Mr. Gagliese credits Viral Nation’s success in part to “market timing – it couldn’t have been better.”
He and co-founder and co-CEO Mathew Micheli were business students at Toronto’s Ryerson University who dabbled as entrepreneurs on the side, including buying and selling liquidated returns from large retailers. One day in 2013, Mr. Gagliese came up with the idea of helping NHL stars earn extra money by promoting their sponsors on their social-media sites. They met with an agent but their idea didn’t get far – the potential sums weren’t enough to matter to well-paid athletes.
But they realized there was an opportunity to represent the new class of social-media influencers. They signed their first client, songwriter Ray Ligaya, a star on the now defunct Vine, in early 2014 (he’s now their head of talent relations), quit Ryerson and soon had dozens of clients. They expanded into marketing services soon after.

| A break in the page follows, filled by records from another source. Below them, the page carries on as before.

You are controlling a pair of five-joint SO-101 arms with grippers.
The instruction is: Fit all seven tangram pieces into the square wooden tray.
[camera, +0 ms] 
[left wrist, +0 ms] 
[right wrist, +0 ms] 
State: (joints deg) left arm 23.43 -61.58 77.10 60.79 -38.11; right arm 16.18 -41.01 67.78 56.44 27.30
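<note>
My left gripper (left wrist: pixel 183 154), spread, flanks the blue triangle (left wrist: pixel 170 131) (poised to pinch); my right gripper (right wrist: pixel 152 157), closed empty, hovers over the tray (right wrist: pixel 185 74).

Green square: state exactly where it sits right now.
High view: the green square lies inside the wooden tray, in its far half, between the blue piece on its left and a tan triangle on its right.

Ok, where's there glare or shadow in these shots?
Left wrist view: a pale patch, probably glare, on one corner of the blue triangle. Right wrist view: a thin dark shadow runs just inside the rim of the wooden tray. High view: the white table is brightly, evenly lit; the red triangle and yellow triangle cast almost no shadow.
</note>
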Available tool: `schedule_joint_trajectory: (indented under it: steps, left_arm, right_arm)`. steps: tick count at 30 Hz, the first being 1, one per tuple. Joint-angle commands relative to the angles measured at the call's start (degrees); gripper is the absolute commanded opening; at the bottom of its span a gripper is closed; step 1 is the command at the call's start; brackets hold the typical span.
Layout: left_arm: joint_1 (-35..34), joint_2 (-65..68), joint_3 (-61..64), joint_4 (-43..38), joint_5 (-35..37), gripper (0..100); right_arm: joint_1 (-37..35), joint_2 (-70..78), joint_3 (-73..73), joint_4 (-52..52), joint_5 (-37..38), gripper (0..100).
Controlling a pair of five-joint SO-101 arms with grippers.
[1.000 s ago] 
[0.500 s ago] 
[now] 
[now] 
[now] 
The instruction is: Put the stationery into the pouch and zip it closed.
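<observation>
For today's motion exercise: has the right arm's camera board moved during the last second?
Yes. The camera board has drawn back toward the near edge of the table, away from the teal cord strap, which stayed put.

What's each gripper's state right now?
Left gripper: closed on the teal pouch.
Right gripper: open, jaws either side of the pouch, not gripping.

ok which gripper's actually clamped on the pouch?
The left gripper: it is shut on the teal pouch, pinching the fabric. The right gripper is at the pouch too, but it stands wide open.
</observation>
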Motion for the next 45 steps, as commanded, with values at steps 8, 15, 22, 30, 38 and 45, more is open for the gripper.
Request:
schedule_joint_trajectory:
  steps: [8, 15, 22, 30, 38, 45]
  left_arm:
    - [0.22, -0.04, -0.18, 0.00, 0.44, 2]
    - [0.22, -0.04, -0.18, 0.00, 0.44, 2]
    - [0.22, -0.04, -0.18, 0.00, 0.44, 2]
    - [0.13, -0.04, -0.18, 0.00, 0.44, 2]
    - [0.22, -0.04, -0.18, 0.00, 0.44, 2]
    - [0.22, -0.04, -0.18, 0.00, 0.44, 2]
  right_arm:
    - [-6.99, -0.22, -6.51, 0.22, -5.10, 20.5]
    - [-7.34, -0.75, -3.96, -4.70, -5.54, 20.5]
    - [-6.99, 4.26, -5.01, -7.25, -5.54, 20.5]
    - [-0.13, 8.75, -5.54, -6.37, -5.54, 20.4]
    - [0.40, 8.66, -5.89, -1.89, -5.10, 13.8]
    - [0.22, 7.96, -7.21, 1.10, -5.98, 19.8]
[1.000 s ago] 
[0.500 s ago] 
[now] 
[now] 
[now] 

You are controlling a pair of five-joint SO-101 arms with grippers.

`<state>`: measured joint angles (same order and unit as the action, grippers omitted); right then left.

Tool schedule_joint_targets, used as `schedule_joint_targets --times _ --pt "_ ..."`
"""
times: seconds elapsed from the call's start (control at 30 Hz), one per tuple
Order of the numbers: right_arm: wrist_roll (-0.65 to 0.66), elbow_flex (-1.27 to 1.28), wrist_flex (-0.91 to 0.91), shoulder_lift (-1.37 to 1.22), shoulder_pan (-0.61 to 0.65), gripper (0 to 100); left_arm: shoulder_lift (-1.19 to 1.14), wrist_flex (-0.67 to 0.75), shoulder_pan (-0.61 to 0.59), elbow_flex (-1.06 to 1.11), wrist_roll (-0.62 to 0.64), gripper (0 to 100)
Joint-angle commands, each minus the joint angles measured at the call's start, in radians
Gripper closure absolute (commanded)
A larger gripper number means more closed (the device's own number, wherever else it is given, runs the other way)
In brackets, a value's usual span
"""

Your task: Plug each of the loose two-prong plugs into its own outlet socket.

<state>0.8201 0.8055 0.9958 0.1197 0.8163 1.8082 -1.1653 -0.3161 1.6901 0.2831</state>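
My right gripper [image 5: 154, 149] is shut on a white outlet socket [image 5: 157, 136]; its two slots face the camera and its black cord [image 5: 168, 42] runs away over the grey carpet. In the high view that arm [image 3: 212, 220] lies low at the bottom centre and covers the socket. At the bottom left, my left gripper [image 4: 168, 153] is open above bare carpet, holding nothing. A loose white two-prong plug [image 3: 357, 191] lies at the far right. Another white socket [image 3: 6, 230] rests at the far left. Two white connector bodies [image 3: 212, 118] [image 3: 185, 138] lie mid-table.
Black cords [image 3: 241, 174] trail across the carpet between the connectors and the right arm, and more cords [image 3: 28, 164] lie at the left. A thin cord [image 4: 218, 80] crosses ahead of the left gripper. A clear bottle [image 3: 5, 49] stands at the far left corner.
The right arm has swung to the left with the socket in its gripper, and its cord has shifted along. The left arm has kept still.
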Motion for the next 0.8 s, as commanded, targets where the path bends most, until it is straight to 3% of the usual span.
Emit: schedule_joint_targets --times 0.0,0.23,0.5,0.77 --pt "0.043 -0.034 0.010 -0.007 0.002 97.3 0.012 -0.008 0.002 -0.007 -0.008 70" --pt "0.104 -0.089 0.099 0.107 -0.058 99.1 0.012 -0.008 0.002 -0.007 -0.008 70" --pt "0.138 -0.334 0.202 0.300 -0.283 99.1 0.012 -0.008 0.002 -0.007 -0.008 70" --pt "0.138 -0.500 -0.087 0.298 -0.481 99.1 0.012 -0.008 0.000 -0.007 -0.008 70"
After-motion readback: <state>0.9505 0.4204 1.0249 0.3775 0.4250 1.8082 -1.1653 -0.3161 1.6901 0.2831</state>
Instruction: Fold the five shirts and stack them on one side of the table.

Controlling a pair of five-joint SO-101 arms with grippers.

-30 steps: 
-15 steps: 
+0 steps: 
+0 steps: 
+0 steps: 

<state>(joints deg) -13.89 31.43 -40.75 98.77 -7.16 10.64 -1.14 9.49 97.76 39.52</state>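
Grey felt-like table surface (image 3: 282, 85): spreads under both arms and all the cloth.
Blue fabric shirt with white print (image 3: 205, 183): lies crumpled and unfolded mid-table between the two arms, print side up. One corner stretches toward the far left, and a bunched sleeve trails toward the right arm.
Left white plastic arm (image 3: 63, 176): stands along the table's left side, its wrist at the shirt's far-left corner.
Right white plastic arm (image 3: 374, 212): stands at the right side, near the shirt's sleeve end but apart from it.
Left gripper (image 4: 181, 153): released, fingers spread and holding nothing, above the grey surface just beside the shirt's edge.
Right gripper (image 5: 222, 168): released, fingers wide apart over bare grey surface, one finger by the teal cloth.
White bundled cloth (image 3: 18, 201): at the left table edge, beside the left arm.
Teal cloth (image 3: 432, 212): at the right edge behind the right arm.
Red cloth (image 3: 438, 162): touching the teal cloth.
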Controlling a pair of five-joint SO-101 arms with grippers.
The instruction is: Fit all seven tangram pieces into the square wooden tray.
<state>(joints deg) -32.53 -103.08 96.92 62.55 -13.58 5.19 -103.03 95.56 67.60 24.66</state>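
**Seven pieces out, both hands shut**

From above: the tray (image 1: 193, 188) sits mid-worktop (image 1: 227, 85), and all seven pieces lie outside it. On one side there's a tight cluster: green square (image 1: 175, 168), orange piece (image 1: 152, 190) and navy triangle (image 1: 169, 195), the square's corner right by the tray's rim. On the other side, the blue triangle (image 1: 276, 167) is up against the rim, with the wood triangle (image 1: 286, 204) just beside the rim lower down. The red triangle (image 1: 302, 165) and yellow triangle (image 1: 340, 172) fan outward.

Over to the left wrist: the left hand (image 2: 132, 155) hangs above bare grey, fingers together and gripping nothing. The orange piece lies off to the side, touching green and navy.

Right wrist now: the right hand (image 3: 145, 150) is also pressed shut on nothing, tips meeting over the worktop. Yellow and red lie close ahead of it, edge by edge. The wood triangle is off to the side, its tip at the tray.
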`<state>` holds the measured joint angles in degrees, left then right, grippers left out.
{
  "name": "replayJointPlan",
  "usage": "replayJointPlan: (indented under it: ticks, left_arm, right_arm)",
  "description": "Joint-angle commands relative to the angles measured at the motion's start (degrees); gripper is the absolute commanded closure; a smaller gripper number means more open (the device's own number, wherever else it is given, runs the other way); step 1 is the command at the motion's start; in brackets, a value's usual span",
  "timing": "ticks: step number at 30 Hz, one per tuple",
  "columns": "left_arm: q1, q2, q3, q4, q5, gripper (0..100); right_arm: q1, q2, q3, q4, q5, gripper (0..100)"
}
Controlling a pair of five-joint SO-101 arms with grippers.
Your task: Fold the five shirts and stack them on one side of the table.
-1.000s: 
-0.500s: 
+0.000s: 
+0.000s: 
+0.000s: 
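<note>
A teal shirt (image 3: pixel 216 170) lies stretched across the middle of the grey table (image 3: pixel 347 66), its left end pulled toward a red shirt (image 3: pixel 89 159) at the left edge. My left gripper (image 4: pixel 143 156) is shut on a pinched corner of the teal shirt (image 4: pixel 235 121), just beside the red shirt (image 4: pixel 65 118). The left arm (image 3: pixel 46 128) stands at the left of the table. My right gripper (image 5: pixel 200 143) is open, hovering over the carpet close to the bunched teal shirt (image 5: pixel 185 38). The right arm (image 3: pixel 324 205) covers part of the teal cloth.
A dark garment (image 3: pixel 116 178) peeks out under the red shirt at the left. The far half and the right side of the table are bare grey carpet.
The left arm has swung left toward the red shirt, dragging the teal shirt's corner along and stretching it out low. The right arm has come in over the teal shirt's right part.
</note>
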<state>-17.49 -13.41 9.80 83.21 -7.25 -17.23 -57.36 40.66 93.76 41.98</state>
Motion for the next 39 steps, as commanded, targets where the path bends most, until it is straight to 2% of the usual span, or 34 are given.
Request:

By 2017, the pair felt Viral Nation couldn’t compete longer-term without a technology play. “I had this vision that marketing companies would turn into technology companies and [conventional] marketing companies would be gone,” Mr. Gagliese said. “I wanted to hedge against that.”
Meanwhile, other influencer marketing software startups, such as LTK and Grin, raised venture capital.
Mr. Ruffolo said Viral Nation’s technology distinguishes it from a consulting business “like the advertising conglomerates it is ultimately competing against.” The strategic association with Eldridge is also paying off as Viral Nation is working with some of its properties, including a campaign to help the Golden Globe Awards (Mr. Boehly is interim CEO of the Hollywood Foreign Press Association) improve its image.
“Viral Nation’s expertise in connecting brands, creators and audiences gives them unique insight into the broader needs of organizations and individuals embracing new media,” Mr. Boehly said in a statement. “We’re excited to partner with them on expansion and innovation that enables everyone to grow and thrive across the entire social ecosystem.”